| EXERCISE |
Once you reach the line containing "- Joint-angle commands" in the data below, restate each line word for word up to and including the one containing "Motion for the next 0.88".

(Stored items)
------------
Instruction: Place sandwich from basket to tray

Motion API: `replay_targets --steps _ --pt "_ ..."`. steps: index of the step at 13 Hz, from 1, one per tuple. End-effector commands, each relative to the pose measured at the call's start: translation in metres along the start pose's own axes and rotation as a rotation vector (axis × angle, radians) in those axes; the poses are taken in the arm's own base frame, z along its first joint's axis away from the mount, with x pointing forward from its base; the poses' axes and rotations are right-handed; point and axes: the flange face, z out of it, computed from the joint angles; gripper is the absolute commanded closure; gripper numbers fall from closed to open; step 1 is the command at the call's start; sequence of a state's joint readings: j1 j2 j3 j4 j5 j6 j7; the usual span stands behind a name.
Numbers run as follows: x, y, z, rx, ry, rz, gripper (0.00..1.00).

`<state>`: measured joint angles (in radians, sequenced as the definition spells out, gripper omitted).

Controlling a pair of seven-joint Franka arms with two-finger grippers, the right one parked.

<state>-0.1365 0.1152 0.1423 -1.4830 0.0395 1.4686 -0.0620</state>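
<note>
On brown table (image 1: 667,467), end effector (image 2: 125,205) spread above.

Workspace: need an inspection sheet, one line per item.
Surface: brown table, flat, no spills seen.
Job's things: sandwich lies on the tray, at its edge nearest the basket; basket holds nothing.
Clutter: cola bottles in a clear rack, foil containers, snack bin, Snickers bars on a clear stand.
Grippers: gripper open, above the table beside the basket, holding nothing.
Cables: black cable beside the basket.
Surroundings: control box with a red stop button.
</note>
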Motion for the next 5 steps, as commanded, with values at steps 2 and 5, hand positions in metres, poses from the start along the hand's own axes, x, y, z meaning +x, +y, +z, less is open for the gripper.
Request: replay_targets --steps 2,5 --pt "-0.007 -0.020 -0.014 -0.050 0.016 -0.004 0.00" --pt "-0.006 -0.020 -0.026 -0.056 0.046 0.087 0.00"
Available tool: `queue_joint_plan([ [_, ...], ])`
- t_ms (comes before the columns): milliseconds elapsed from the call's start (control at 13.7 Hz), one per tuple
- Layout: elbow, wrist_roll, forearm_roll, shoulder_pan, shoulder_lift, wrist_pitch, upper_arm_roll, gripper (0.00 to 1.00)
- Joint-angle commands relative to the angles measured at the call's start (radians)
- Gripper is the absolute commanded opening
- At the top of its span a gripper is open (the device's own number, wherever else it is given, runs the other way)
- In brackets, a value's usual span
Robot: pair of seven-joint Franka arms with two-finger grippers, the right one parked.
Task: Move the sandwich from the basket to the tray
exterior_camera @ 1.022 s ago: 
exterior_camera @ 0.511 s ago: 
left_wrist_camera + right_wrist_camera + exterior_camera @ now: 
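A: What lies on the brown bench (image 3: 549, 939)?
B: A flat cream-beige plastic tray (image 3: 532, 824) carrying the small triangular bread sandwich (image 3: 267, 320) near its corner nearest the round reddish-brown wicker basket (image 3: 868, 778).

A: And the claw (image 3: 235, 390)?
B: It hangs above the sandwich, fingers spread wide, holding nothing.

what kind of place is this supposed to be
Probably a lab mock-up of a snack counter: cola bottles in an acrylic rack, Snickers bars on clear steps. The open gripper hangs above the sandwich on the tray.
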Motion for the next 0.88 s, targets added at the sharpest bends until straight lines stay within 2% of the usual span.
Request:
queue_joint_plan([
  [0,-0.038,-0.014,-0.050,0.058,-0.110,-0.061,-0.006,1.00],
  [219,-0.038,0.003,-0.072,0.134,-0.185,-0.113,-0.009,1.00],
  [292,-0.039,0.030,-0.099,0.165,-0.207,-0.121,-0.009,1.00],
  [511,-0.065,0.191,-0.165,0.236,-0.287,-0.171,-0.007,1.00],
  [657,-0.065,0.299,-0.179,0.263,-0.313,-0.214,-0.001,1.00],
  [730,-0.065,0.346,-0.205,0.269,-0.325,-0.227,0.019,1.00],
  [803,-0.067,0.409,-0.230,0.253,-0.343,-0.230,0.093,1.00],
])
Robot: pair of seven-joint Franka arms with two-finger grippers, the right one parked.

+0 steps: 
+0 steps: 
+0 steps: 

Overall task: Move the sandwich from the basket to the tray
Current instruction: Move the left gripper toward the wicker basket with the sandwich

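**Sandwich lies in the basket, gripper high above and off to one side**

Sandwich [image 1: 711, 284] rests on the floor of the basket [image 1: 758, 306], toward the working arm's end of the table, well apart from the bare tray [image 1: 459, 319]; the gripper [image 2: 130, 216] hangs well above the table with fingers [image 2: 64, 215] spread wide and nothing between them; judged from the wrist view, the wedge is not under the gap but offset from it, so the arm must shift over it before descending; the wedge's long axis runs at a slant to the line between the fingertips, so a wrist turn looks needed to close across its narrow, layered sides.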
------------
| REPLY |
- Joint-angle commands relative to the angles measured at the call's start (radians)
- Gripper is the absolute commanded opening
- At the top of its span a gripper is open (the device's own number, wherever else it is given, runs the other way)
- In brackets, a value's usual span
Robot: pair of seven-joint Franka arms with two-finger grippers, the right one parked.
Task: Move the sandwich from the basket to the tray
exterior_camera @ 1.022 s ago: 
exterior_camera @ 0.511 s ago: 
left_wrist_camera + right_wrist_camera + exterior_camera @ now: 
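A: What lies on the brown bench (image 3: 549, 939)?
B: A flat cream-beige plastic tray (image 3: 532, 824) carrying the small triangular bread sandwich (image 3: 267, 320) near its corner nearest the round reddish-brown wicker basket (image 3: 868, 778).

A: And the claw (image 3: 235, 390)?
B: It hangs above the sandwich, fingers spread wide, holding nothing.

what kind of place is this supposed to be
Probably a lab mock-up of a snack counter: cola bottles in an acrylic rack, Snickers bars on clear steps. The open gripper hangs above the sandwich on the tray.
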Motion for the next 0.88 s, targets added at the sharpest bends until straight lines stay within 2% of the usual span.

The required output is now complete.